Do we live in a simulation? Here’s a look at what this means and what scientists have to say
In 2003, a British philosopher put forth the notion that the universe we live in might be a computer simulation
What if everything around us were an elaborate illusion? What if our world were simply a simulation, with all of us just characters in some kind of an elaborate video game? This is a familiar concept from science fiction books and films, including the 1999 movie ‘The Matrix.’ Now, a documentary — ‘A Glitch in the Matrix’ — scheduled for release in February 2021, is attempting to tackle this question “are we living in a simulation?”
So are we real?
The subject has been a matter of academic debate, and the theory is explored in a 2003 paper by Nick Bostrom, a professor in the faculty of philosophy at Oxford University. He argued that we might be living in a computer simulation.
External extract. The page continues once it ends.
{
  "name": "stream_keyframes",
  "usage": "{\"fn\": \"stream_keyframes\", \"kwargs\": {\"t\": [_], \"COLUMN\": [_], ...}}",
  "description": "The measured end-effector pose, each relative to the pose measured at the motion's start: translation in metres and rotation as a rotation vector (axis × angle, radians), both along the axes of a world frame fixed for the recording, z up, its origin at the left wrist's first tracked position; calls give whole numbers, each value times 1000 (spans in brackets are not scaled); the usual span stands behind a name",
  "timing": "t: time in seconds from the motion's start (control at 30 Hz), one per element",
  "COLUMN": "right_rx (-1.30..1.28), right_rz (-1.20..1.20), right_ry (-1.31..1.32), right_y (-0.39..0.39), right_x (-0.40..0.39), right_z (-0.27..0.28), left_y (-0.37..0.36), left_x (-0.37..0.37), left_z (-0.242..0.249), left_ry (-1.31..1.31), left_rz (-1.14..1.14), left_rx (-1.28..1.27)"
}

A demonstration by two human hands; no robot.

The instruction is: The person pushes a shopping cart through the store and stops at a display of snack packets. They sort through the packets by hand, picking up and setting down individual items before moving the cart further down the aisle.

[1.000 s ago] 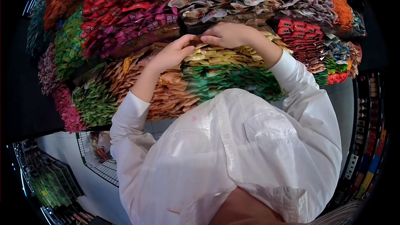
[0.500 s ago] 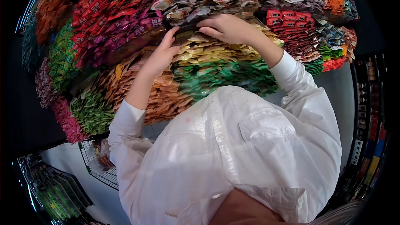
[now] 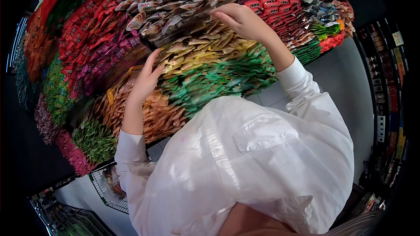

According to Bostrom, if we are living in a simulation, then the “cosmos that we are observing is just a tiny piece of the totality of physical existence.” “The physics in the universe where the computer is situated that is running the simulation may or may not resemble the physics of the world that we observe. While the world we see is in some sense ‘real,’ it is not located at the fundamental level of reality,” he wrote.
Bostrom explained that if one believes that our civilization will one day run many sophisticated simulations concerning its ancestors, then one should believe that we are probably in an ancestor simulation right now.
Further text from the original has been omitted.